In the Roman Catholic Church, most baptisms were by immersion until the 14th Century: “Thomas Aquinas, the chief of the schoolmen, who flourished about the year 1250, says, in his theology, that while immersion is not essential to the validity of baptism, still, as the old and common usage, it is more commendable and safer than pouring.” (Everts, The Church in the Wilderness, p. 37).

The 19th Century German Catholic scholar Doellinger stated that “Baptism by immersion continued to be the prevailing practice of the Church as late as the 14th Century.” (Graves, John’s Baptism, p. 207). Baptism by pouring, while occasionally practiced, was not sanctioned by the Roman Catholic Church until the Council of Ravenna in 1311. “Synods, as late as the synod of Tarragona, 1391, spoke of the submersion of children in baptism.” (Schaff, History of the Christian Church, v. 5, p. 712).

“It is equally clear that the form of baptism was immersion. This was at the time, the practice of the whole Christian world. The great Roman Catholic writers affirm that immersion was the proper form of baptism. Peter the Lombard, who died A.D. 1164, declared without qualification for it as the proper act of baptism.” (Christian, History of the Baptists, vol. 1, p. 81).

The Catholic Encyclopedia, in its article on “Baptism,” says, “The most ancient form usually employed was unquestionably immersion.

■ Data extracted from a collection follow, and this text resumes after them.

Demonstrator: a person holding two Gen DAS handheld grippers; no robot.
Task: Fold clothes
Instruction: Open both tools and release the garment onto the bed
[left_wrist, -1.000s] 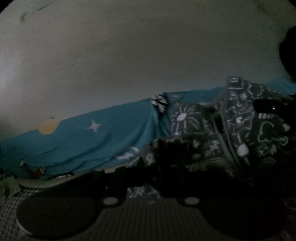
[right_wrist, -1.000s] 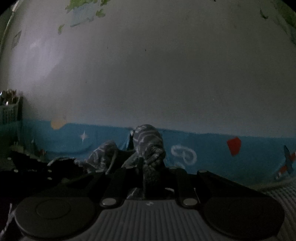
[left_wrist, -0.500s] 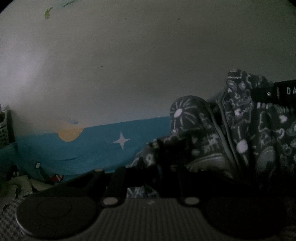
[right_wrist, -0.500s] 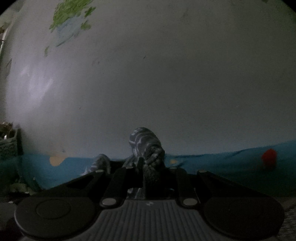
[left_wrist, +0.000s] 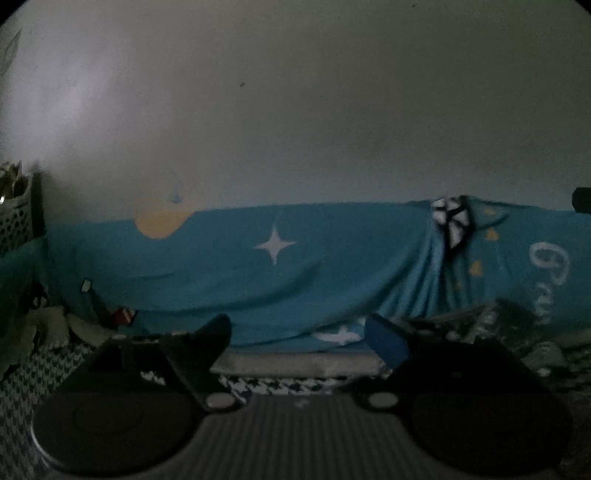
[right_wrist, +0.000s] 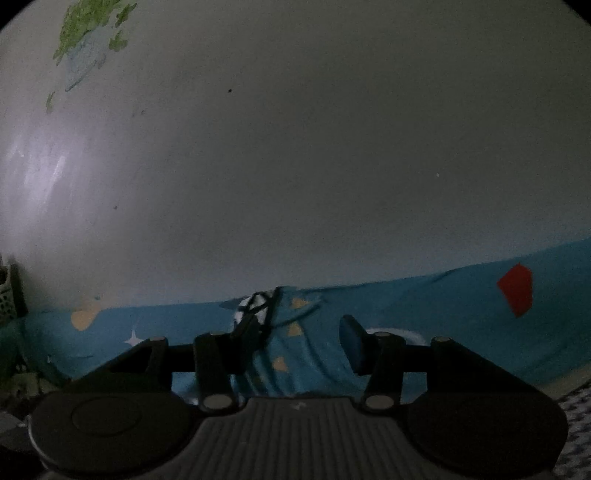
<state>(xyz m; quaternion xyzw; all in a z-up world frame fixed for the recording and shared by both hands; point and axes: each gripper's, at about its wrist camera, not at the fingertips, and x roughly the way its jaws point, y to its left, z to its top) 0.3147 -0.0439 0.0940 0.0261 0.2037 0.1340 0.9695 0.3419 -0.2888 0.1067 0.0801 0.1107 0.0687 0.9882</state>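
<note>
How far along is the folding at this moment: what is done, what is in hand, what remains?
Done: a dark patterned garment lies low on the right, out of the grippers. In hand: nothing; the left gripper and right gripper are both opening with nothing between their jaws. Left: too dark to tell whether that garment is folded neatly or whether others wait.

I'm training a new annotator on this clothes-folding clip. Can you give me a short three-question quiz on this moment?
1. True or false: the left tool has cloth between its fingers.
2. What shape is printed in white on the blue sheet? A) star B) heart C) ring
3. Where does the patterned garment lie in the left wrist view?

Key: 1 false, both tools' jaws are opening, nothing between them. 2 A. 3 lower right, beside the right finger.
</note>
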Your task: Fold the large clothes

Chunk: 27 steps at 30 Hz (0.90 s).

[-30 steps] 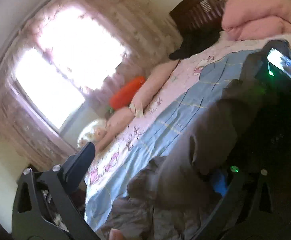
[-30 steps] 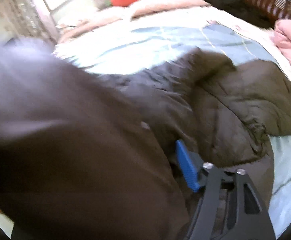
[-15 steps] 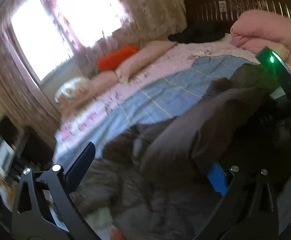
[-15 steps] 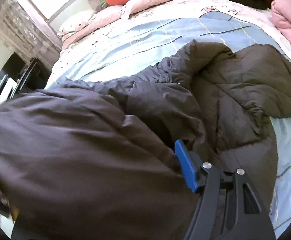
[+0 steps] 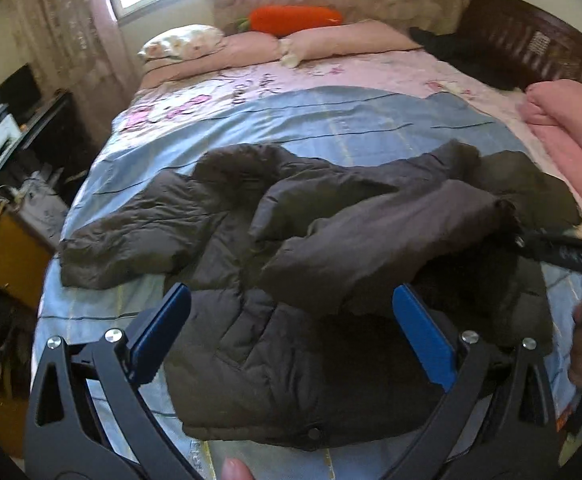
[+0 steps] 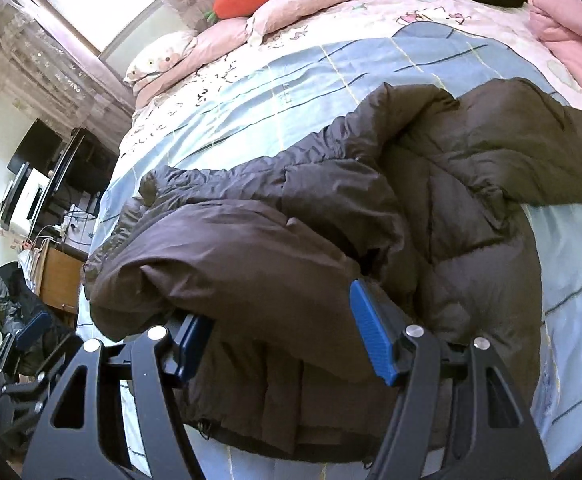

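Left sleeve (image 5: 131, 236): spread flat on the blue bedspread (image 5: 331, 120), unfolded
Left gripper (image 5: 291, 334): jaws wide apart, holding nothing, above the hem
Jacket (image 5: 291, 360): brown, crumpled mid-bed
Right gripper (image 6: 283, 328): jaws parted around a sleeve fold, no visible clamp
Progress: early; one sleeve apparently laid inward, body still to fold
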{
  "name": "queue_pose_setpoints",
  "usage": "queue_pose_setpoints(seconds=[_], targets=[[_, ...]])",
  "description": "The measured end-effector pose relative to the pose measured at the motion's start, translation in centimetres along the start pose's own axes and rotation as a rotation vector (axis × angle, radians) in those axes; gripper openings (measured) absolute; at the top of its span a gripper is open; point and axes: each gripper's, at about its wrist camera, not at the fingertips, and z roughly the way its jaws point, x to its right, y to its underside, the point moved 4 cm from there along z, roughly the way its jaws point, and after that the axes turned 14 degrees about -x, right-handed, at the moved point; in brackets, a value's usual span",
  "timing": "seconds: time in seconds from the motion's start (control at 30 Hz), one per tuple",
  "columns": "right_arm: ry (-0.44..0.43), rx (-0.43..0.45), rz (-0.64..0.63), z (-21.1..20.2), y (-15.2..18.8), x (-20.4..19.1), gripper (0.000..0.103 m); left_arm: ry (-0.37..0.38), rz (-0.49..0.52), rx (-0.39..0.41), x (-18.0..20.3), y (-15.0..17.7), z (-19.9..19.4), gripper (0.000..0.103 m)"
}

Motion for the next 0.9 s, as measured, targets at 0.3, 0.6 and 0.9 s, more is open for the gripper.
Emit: queue_pose_setpoints(seconds=[0.3,0.6,0.9], targets=[[-0.036,0.105,0.025,-5.4,-0.6,-1.8,0.082,-0.049,0.033,0.025,1.3,-2.8,-3.3,0.101],[0.141,0.08,-0.067,2.0,-4.6,-1.3,0.083,-0.03,-0.063,0.039,1.8,-5.8,3.2,0.101],[0.338,-0.038,-0.156,14.1,-0.1,2.6,0.086,-0.056,-0.127,-0.101,4.0,0.4,19.9,0.101]])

This is. . . evident from the writings of the Fathers and the early rituals of both the Latin and Oriental churches…. In the Latin Church, immersion seems to have prevailed until the 12th Century. After that time it is found in some places even as late as the 16th Century.”

St. Jerome, early 5th Century, taught that “we are thrice dipped in the water” and Pope Leo the Great. in the 5th Century. wrote: “The trine immersion is an imitation of the 3 days’ burial” while Pope Gregory the Great in the following century stated that “The reason why we use 3 immersions at Rome is to signify the mystery of Christ’s 3 days’ burial.” (Cramp, Baptist History, p. 35).

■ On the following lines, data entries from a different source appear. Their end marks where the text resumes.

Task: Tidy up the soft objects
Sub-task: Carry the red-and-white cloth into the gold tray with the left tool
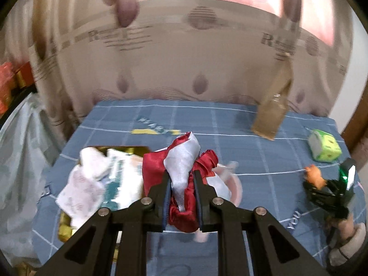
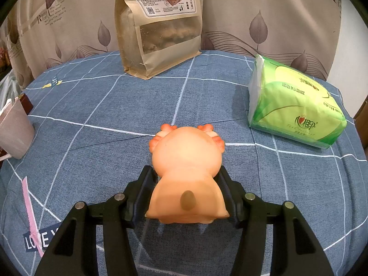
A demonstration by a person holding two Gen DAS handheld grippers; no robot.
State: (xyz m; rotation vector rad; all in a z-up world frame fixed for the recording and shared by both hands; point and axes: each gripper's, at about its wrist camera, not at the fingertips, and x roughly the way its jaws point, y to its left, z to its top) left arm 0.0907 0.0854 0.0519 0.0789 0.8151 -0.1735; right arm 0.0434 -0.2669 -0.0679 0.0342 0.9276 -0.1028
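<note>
Left claw (image 1: 182, 191) pinches red-and-white cloth (image 1: 184, 161) between its pads; right claw (image 2: 187, 184) grips orange toy (image 2: 186, 161), left of tissue pack (image 2: 296, 105).

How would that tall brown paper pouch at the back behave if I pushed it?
The brown pouch stands tall on a narrow base, so a high push would probably tip it. Its window shows loose contents, so it is likely light and would slide on the cloth.

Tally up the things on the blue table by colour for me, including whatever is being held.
Red and white: 1, satin cloth
Orange: 1, squishy toy
Green: 1, tissue pack
Brown: 1, paper pouch
White printed: 1, crumpled packet
Pale: 1, cup
Total: 6
</note>
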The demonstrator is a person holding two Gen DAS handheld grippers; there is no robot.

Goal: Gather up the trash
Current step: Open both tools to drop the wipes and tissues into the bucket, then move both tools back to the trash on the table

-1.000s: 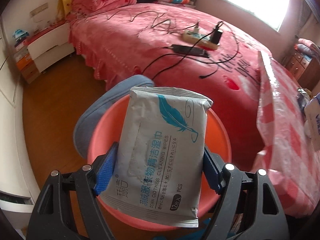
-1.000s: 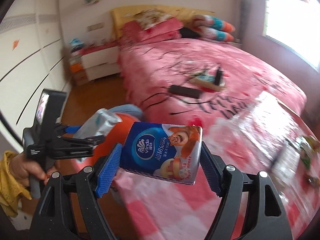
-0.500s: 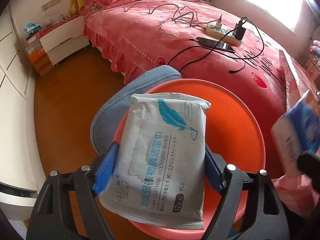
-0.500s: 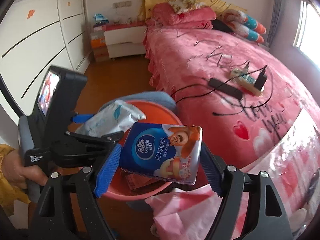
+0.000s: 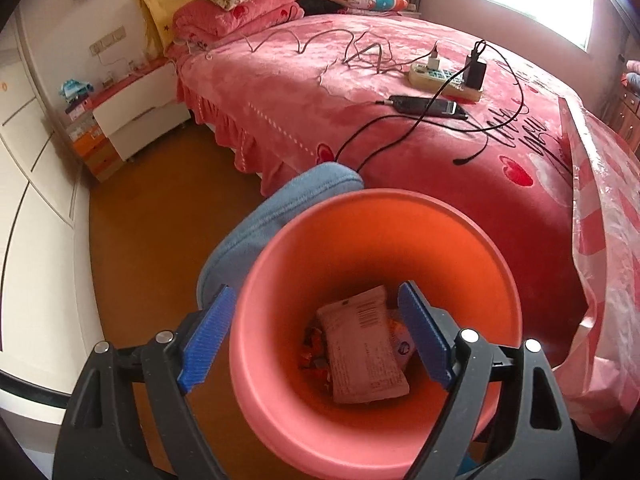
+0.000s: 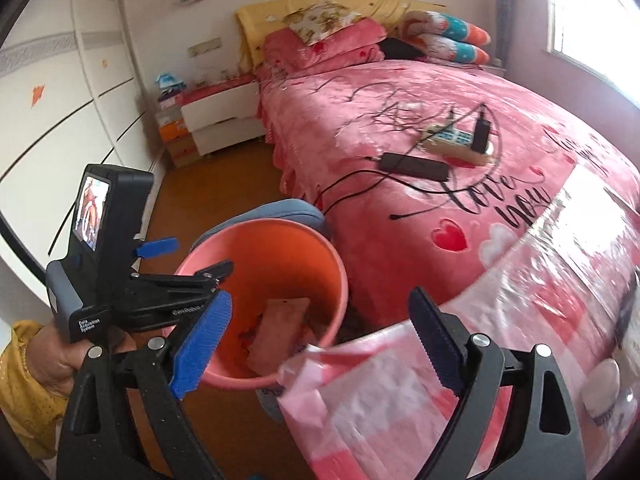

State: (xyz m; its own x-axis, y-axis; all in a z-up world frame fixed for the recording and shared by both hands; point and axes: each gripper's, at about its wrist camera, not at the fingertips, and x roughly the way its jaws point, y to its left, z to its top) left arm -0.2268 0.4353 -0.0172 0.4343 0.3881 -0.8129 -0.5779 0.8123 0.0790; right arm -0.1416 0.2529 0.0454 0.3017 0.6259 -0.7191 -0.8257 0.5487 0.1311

Tertullian, in the 3rd Century. described the rite of baptism in detail, showing that it was done by immersion at that time. Martin Luther, 13 centuries later, taught that “baptism, in which the minister dips the child in the water, is a symbol of death and resurrection, and Luther therefore preferred total immersion.” (Latourette, History of Christianity, p. 713).

While Catholics, Episcopalians and other Protestants have, for the most part, abandoned the practice of immersion, the Eastern Orthodox Church has always baptized by immersion throughout its history, and still does so today.

St. John Chrysostom, Orthodox Bishop of Constantinople, baptized 3,000 new members by immersion on Easter Sunday, 404 AD. Chrysostom taught that “Baptism is an immersion, and then an emersion. When our heads enter the water as a tomb, the old man is buried, and plunging down is wholly concealed all at once.” (Graves. pp. 201. 203).

The 18th Century church historian Robert Robinson wrote about Baptists in the 5th Century. “At the beginning of the 5th Century, when infant baptism first came up, there were in Africa at least 400 hundred congregations of Anabaptists, called from Donatus, the name of 2 of their most eminent teachers, Donatists. . . . The Romans baptized by dipping on a profession of faith. The Donatists baptized by dipping on a proof of virtue accompanied with a general profession of Christianity; and as they thought the Romans had ceased to be Christian churches on account of their immorality, they did not hold their baptism valid, and they rebaptized every one that quitted the Roman communion to join theirs.” (Robinson, Ecclesiastical Researches, pp. 7-8). Note that according to Robinson, both the Donatists and the Roman Catholics were immersing at that time.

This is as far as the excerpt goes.